Richmond Terrell Lacy (September 1, 1800 – August 27, 1877) was a Virginia lawyer, politician and planter.

==Early and family life==
Lacy was born to the former Jane Terrell and her planter husband, Benjamin Lacy, on a family plantation in New Kent County, Virginia. His maternal grandfather, Richmond Terrell, was the grandson of Revolutionary War patriot and officer Col. Thomas West.

He married Ellen Green Lane (1815–1875), daughter of Col. John Lane of "Vaucluse". Their firstborn son Benjamin W. Lacy (1839–1895) would become Speaker of the House of Delegates as well as a Confederate States Army officer during this man's lifetime and later a justice of the Virginia Supreme Court. The family included two daughters (Sally E. Lacy (1837–1896) and Ellen G. Lacy (1840–1896), respectively, neither of whom married) as well as two younger sons Richmond Terrell Lacy Jr. (1842 – 1903, who followed his father's and elder brother's tradition and became a lawyer and Commonwealth Attorney for New Kent County) and Thomas Hugo Lacy (1848 – 1928, who became an Episcopal priest in what became West Virginia and for three decades in Buckingham County in southern Virginia).

==Career==

In addition to his duties as the elected Commonwealth Attorney (prosecutor) for New Kent County, Lacy like other family members operated plantations using enslaved labor. In the 1860 U.S. Federal Census, he owned 18 enslaved people, ranging from a 70-year-old Black man and woman, to Black men aged 35, 32, 30, 23, 18, 17 and 16 (2 youths), Black women aged 25 and 22 years old, and 12 and 6-year-old boys aged 12, 6, 2 and one year old and 9 and 4-year-old girls. A decade earlier, he may have owned 36 enslaved people. In the 1840 census, Lacy's household included this boy and two girls younger than 5 years old, as well as his wife, as well as 26 enslaved people, ranging from a man more than 50 years old and a woman more than 36 years old to four enslaved boys and four girls less than ten years old.

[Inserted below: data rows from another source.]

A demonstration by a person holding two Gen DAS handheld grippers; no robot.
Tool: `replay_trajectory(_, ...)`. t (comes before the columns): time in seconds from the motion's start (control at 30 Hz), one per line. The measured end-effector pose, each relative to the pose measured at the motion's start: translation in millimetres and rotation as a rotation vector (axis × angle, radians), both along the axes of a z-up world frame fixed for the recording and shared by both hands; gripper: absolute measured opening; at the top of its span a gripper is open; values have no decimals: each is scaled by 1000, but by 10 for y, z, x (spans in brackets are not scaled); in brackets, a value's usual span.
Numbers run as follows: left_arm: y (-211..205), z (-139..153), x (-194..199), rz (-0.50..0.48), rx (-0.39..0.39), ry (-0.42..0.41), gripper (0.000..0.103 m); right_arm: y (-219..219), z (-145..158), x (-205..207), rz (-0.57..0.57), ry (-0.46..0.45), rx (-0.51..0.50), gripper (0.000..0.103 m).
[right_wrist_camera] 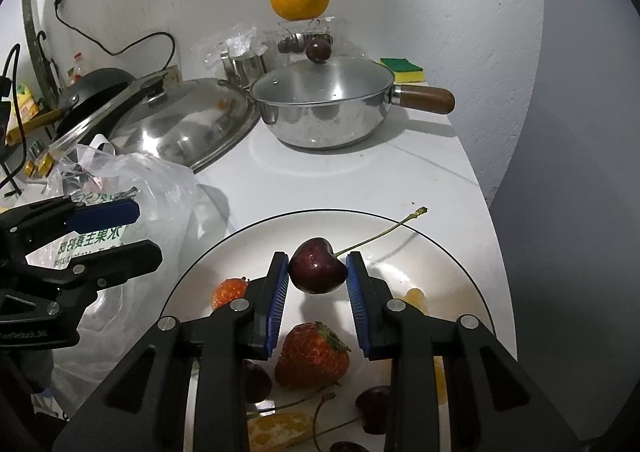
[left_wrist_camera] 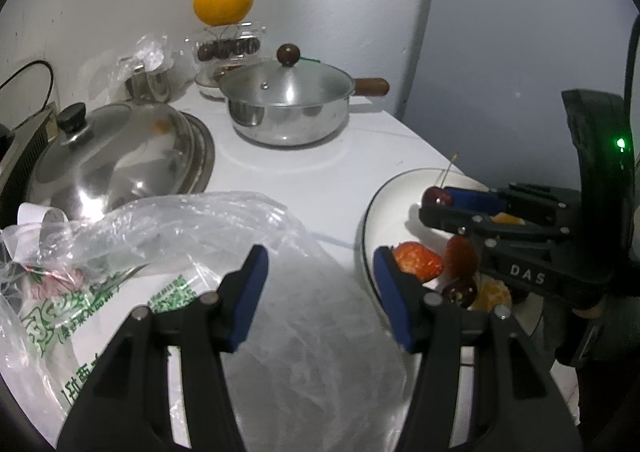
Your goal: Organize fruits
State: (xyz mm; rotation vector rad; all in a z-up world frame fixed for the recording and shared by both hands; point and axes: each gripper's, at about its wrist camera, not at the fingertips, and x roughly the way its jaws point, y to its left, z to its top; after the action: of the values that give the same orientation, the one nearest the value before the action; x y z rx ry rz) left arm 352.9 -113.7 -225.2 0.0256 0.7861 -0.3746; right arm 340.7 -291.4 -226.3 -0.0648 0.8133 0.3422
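Left wrist view: the left gripper (left_wrist_camera: 320, 292), black with ridged blue pads, stands partly open with nothing between its fingers, above a crinkled clear plastic bag (left_wrist_camera: 168, 252) printed in green that lies at the counter's near left. The counter (left_wrist_camera: 304, 172) is smooth and white. At its near right edge sits a round white plate (left_wrist_camera: 384, 212) with a thin dark rim. On it lie a red strawberry (left_wrist_camera: 418, 262), a dark cherry (left_wrist_camera: 460, 290) and pale orange pieces. The right gripper (left_wrist_camera: 440, 204) reaches in from the right over the plate, closed on a dark red cherry (left_wrist_camera: 434, 196) with a thin stem. At the far edge stands a shiny steel pot (left_wrist_camera: 288, 108) with a glass lid, round wooden knob and wooden handle. Left of it rests a domed steel lid (left_wrist_camera: 120, 164) with a black knob. Behind the pot, an orange (left_wrist_camera: 223, 0) sits on a clear jar (left_wrist_camera: 228, 48)

Right wrist view: the right gripper (right_wrist_camera: 318, 272) pinches the glossy, heart-shaped cherry (right_wrist_camera: 318, 266) between its blue pads, just above the plate (right_wrist_camera: 440, 248); the stem slants up to the right. Under the fingers lies a large seeded strawberry (right_wrist_camera: 312, 356), a smaller one (right_wrist_camera: 228, 292) to the left, more dark cherries and an orange segment (right_wrist_camera: 280, 428) near the plate's near rim. The left gripper (right_wrist_camera: 120, 232) shows side-on over the bag (right_wrist_camera: 160, 188). Only this view shows a yellow-and-green sponge (right_wrist_camera: 402, 69) at the far right corner, a black pan (right_wrist_camera: 96, 88) beyond the steel lid (right_wrist_camera: 188, 120), and a wall socket with a black cord
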Motion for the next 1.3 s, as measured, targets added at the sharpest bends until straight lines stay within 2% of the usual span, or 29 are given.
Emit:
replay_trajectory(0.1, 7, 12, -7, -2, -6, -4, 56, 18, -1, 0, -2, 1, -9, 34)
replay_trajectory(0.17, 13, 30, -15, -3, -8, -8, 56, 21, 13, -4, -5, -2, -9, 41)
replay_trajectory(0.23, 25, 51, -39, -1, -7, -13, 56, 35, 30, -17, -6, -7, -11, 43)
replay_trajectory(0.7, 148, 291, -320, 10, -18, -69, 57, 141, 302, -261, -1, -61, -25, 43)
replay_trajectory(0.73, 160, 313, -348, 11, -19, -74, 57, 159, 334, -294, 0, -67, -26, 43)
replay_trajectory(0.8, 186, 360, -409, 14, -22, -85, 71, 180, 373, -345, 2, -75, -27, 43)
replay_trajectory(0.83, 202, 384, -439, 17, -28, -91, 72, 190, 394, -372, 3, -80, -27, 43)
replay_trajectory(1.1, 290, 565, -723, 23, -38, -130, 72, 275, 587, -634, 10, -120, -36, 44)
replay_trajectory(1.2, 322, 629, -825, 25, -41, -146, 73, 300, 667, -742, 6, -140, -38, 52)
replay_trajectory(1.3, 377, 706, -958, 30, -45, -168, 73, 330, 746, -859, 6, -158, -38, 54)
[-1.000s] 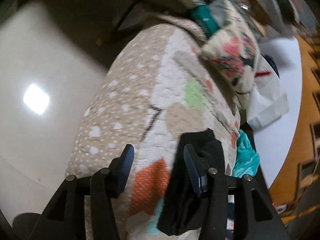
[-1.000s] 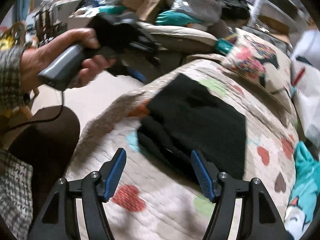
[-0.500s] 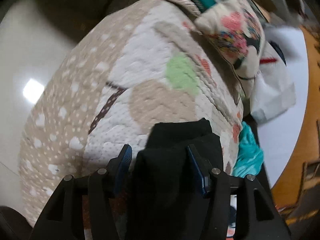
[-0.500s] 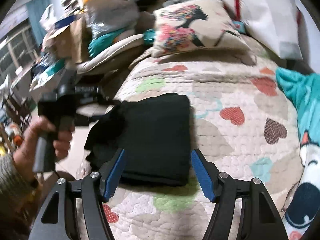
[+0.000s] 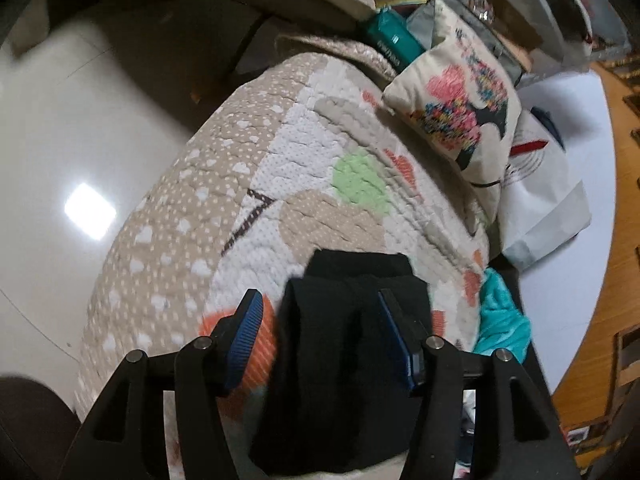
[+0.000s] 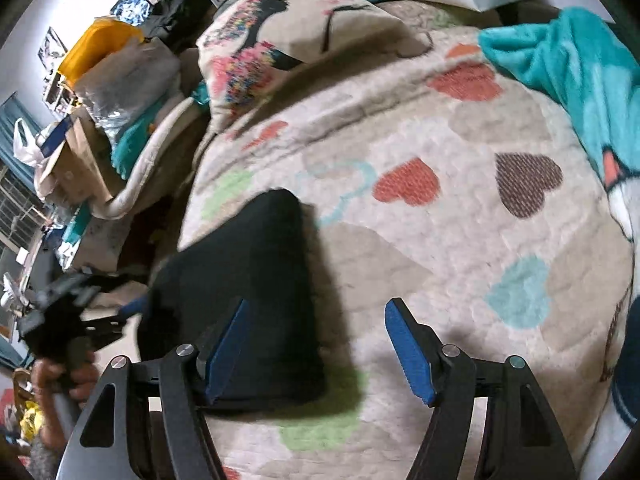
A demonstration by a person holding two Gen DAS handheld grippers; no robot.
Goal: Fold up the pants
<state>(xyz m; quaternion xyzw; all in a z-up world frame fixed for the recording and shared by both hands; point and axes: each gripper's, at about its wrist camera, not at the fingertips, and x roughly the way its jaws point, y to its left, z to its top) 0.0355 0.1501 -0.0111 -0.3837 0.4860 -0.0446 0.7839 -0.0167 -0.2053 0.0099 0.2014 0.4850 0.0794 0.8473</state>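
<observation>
The black pants [image 5: 344, 360] lie folded into a compact stack on a heart-patterned quilt [image 5: 320, 184]. In the left wrist view my left gripper [image 5: 320, 332] is open, its jaws standing to either side of the stack's near end. In the right wrist view the pants [image 6: 256, 288] are a dark folded block left of centre. My right gripper [image 6: 316, 344] is open, its left finger [image 6: 228, 344] over the pants' right edge, its right finger [image 6: 408, 348] over the bare quilt [image 6: 440, 200]. The left gripper [image 6: 80, 312] shows blurred at the pants' left end.
A printed cushion [image 5: 460, 112] and a white bag [image 5: 540, 208] lie at the quilt's far end. A teal blanket [image 6: 580, 64] lies on the right side. Boxes, bags and clutter [image 6: 100, 92] stand beyond the bed's left side. Pale floor [image 5: 60, 140] lies left of the bed.
My left gripper moved in over the pants' end and has since drawn back a little. My right gripper swung right and closer, so the pants now sit under its left finger.
</observation>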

Voters in Charles City County and neighboring New Kent County elected Lacy to the Virginia House of Delegates in 1842 and re-elected him until just before the Virginia Constitutional Convention of 1850. Following adoption of that new constitution (which increased the voting power of western Virginia voters), Thomas H. Wilcox became the sole delegate representing the 2-county district (which had existed since adoption of the previous constitution in 1830), then when census results showed even fewer people in those Tidewater counties, James City County was added to what became a one delegate but tri-county district in 1852, with John P. Pierce as the delegate.

During the American Civil War, both of Lacy's sons old enough to volunteer joined the 3rd Virginia Cavalry, with Benjamin W. Lacy receiving promotions and R.T. Lacy Jr. transferring to the 10th Virginia Cavalry but surviving the conflict.

==Death and legacy==
Lacy survived his wife by almost two years, but died on August 27, 1877, after a long and painful illness at his home, Burleigh in nearby King and Queen County. He is buried at St. Peter's Church in New Kent County.